● **What is being asked**: Go through the material line by line and tally those containing the string "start". Only the tally is wanted.

● **Supplied data**:

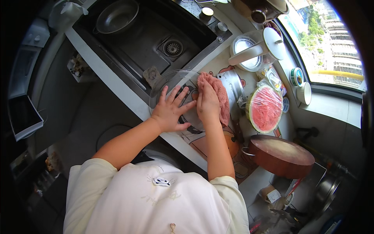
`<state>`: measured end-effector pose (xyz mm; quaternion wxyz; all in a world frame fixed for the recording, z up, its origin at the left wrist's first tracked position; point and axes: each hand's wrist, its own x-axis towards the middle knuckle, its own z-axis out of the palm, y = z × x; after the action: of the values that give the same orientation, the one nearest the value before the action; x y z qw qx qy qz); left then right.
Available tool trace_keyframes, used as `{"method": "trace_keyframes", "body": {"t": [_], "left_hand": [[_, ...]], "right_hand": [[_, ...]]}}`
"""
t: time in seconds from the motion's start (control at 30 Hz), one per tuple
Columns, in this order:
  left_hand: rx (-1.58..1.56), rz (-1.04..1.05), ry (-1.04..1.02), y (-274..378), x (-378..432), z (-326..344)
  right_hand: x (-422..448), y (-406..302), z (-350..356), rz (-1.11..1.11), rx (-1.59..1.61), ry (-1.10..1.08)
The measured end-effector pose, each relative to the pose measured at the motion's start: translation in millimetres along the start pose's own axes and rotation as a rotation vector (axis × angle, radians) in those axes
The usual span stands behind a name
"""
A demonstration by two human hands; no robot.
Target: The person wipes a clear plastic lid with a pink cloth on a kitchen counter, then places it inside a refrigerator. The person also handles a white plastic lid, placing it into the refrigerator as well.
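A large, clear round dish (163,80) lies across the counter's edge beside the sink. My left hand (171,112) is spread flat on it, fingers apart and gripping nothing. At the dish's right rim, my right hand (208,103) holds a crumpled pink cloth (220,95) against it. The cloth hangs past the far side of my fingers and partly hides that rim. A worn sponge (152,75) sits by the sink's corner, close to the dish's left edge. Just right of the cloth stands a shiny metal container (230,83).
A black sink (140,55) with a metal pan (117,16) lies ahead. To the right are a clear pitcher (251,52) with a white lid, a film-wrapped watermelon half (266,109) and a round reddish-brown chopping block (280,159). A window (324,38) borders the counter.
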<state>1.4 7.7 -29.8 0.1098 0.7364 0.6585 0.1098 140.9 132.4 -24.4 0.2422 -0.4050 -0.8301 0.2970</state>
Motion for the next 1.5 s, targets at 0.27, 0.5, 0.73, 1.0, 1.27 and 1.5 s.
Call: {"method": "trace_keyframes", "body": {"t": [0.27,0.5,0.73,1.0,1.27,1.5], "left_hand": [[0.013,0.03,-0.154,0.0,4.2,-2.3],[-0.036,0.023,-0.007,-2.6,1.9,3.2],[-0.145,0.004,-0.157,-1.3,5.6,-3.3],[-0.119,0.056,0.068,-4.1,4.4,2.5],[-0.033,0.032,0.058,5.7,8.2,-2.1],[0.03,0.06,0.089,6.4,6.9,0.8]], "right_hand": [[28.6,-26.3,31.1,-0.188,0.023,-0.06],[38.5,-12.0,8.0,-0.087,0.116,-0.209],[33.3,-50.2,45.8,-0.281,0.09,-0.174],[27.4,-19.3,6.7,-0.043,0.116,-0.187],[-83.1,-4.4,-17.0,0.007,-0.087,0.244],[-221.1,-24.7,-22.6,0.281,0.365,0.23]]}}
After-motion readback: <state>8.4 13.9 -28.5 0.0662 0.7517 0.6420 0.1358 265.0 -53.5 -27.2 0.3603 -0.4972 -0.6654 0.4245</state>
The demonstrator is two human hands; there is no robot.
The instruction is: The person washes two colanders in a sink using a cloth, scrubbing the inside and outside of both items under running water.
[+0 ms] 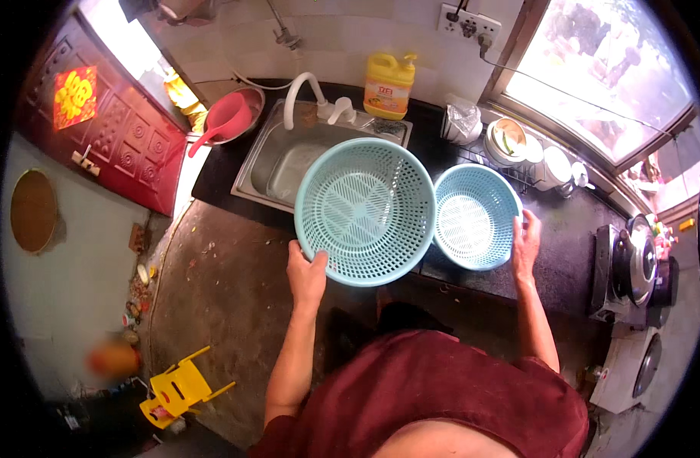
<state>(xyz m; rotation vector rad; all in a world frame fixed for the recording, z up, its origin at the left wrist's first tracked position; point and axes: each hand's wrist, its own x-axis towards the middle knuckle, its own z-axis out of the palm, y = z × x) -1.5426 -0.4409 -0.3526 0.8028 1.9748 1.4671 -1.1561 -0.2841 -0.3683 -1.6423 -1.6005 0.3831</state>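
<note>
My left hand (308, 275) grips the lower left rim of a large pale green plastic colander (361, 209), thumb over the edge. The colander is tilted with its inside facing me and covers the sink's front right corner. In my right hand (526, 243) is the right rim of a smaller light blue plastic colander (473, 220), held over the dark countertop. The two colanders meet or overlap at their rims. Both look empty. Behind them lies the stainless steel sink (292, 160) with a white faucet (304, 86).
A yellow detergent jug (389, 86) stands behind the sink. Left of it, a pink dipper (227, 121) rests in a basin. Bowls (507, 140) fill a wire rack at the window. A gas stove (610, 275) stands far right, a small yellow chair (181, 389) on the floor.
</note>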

● **Expected output**: 2